Patrick Ben Koetter:
> * Wietse Venema <postfix-users@postfix.org>:
> > Viktor Dukhovni:
> > > On Sat, Oct 05, 2013 at 09:59:23AM -0400, Wietse Venema wrote:
> > > 
> > > > It should be easy enough to count per "login name" instead of per
> > > > "SMTP client" (after all, those labels are just simple strings that
> > > > select a hash-table entry).
> > > > 
> > > > However it should not be too easy to exhaust server memory.
> > > > 
> > > > In particular, Postfix must not try to maintain huge numbers of
> > > > counters when some spammer tries a huge number of different login
> > > > names in a short time.
> > > 
> > > Which requires a large number of concurrently compromised accounts.
> > > In most cases a spammer will have compromised a modest number of
> > 
> > No.
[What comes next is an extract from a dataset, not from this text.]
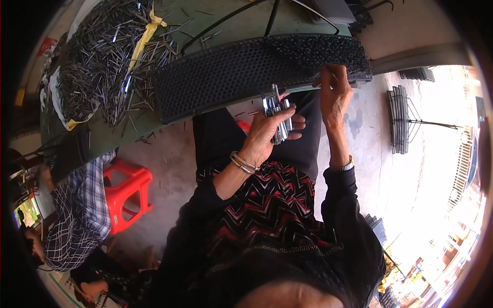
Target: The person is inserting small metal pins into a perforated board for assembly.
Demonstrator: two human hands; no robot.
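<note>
A pale grey floor [172,172] spreads below the near edge of the green table [241,28], a red plastic stool [141,179] standing off that edge's left part, while past the right edge glaring daylight [426,174] blurs what may be a slatted fence [459,174].

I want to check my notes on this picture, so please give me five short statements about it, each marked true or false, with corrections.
1. The left hand holds several shiny metal pieces. True.
2. The right hand rests on the lap. False: it is raised at the right end of the black perforated panel.
3. The plastic stool is blue. False: it is red.
4. Bangles circle the left wrist. True.
5. A pile of metal pieces lies left of the panel. True.
</note>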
Think "brute force account guessing attack".  For example, a
> > spammer tries (a long list of usernames) x (a long list of passwords)
> > distributed over multiple compromised clients.
> > 
> > Regardless of whether this is a common mode of operation, Postfix
> > must not run out of memory when it happens.
> 
> How would you detect such an attack? A pattern of connection/login
> failures? A regular client should try x attempts within y and then
> give up, shouldn't it?  Or do they try until someone manually
> intervenes?

My idea: if Postfix can count something, then applications will
follow.  Whether it is counting login names, sender addresses,
recipient addresses or something that I haven't thought of yet.

> Can we assume such a feature would only be used on ports that have
> MUA to MTA traffic? On such a port could we separate spammer clients
> from regular clients? Do regular clients have behaviours that make
> them distinguishable from irregular (spammers) ones?

I suppose SMTP-related counters would be driven by smtpd(8), and
Postfix still uses the same program for both MUA and MTA traffic.

> If a regular client ended after x attempts within y time, should
> any further attempt lead to a ban, because it identifies an irregular
> client that keeps on failing?

I hope that simple counters and limits can deal with this. If not,
then making counters available via memcached would allow other
programs to make more complex inferences.

Unfortunately, digging up the login name (without waiting for a
successful login) requires that Postfix implements parts of the
SASL protocol itself.  So that is not a very good application of
counters for failed login attempts on known names, or login attempts
on non-existent names.

> Also: A deep inspection (time consuming) could lookup the submitted
> password in <https://leakdb.abusix.com/info.html> and use the fact
> that there are matches to come to a decision.

Grabbing SASL password information with smtpd(8) would require more
duplication of SASL inside smtpd(8).